REQUIREMENT:
Nothing is to be altered; the data must be repeated exactly.

GIVEN MATERIAL:
========================
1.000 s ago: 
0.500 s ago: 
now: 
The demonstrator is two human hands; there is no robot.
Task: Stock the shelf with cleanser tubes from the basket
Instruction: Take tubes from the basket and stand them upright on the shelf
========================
SOLUTION TO THE PROBLEM:
1.000 s ago: 
0.500 s ago: 
now: 
The demonstrator is two human hands; there is no robot.
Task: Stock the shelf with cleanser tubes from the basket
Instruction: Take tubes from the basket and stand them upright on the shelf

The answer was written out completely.